On Nov. 5, one of Louisiana’s best-known bluesmen brought his riffs and licks from the cypress swamps to Folsom’s Harris Center for the Arts. Tab Benoit has long been considered a guitar-wielding messenger for the vanishing coastal wetlands he grew up in, and as he performed song after song about those cattails and oxbows, he received loud applause from a region that’s struggled to protect its own imperiled Delta.
Benoit’s appearance marked the second major act from New Orleans to light up the Harris Center this year. In August, the renowned Preservation Hall Jazz Band played to a sold-out audience. Benoit managed to pull nearly the same sized crowd.
The first half of the night was a showcase for Whiskey Bayou Records, which Benoit recently co-founded, partly as vehicle for musicians from Cajun Country. Event-goers arrived to find Benoit parked behind a drum set rather than brandishing his signature Telecaster. The headliner took on percussion duties as songwriter Eric Johanson treated the crowd to his earnest blend of roots-Americana singing and brawny, backwoods guitar grooves.

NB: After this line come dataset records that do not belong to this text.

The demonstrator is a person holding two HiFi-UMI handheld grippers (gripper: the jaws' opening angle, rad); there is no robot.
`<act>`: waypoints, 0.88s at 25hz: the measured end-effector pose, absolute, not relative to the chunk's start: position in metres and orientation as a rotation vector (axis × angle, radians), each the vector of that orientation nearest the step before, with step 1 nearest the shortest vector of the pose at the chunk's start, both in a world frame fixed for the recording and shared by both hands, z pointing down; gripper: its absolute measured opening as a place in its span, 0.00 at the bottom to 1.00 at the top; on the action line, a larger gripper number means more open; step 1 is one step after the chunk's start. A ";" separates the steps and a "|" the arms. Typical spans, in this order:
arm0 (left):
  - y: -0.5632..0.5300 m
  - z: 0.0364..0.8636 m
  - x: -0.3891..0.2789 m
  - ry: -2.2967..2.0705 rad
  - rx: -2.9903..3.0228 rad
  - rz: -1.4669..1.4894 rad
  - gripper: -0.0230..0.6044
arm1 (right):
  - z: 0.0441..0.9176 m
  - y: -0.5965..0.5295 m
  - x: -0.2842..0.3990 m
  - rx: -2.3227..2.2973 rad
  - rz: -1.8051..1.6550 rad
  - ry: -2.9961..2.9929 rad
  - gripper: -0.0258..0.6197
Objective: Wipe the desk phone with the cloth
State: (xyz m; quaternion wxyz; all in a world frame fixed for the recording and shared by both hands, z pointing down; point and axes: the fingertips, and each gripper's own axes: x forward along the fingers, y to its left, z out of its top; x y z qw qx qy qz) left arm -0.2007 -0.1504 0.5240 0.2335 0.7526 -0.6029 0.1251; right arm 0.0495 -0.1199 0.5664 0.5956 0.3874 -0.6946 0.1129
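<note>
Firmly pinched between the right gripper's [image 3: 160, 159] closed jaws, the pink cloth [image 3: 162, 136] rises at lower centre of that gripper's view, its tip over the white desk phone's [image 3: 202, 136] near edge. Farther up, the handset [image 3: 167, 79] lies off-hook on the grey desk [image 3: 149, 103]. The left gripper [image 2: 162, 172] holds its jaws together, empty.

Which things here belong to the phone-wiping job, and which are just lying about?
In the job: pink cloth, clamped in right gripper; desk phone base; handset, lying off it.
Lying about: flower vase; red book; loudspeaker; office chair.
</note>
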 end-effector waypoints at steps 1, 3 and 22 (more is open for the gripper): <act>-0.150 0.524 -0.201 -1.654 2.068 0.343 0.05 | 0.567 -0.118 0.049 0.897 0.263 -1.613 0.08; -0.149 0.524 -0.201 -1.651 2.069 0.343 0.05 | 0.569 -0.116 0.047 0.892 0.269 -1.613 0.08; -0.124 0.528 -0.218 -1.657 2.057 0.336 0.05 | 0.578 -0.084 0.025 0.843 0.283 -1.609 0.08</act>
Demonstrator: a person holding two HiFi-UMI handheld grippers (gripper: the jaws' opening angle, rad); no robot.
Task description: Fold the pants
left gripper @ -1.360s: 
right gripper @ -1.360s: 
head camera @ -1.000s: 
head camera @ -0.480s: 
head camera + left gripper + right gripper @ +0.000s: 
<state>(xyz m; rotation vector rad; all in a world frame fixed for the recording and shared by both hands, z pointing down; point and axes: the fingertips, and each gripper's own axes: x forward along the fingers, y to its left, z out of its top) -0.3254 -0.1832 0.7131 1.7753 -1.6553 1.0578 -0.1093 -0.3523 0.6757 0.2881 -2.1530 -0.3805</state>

The combination especially shone when Johanson played “Oh Louisiana,” a track from his new album on Whiskey Bayou, Burn it Down. Benoit stayed on drums during hard-charging guitarist Eric McFadden, who’s also signed to the label. There has always been a little devil legend and mystic distortion in the blues, and McFadden played like a man possessed by both legacies.
After intermission, Benoit finally strapped on his guitar. He quickly had fans clinging to every stinging and sterling note, the naked intensity of his string-bending laid bare against the rawboned backing of a two-piece rhythm section. The bluesman then launched into the calm, fervent fire of “New Orleans Ladies.” Between drawn-out, sultry chords and the stormy way Benoit sings it, it’s not hard to see how the song became a favorite in the Crescent City.
Benoit poured on the Southern charm as he talked to the audience. At one point, he joked about how different the state-of-the-art and meticulously maintained Harris Center is from those old French Quarter saloons and Baton Rouge honky-tonks where he learned to gig.
Near the end, Benoit erupted into his blistering blues apocalypse, “Shelter Me.” The guitar’s lashing snarl overtook the theater, the ominous toms and bass stomps rumbling just under Benoit’s scorched-earth vocals. It was another example of a pure, bottom-up style of music that easily resonates from one delta to another.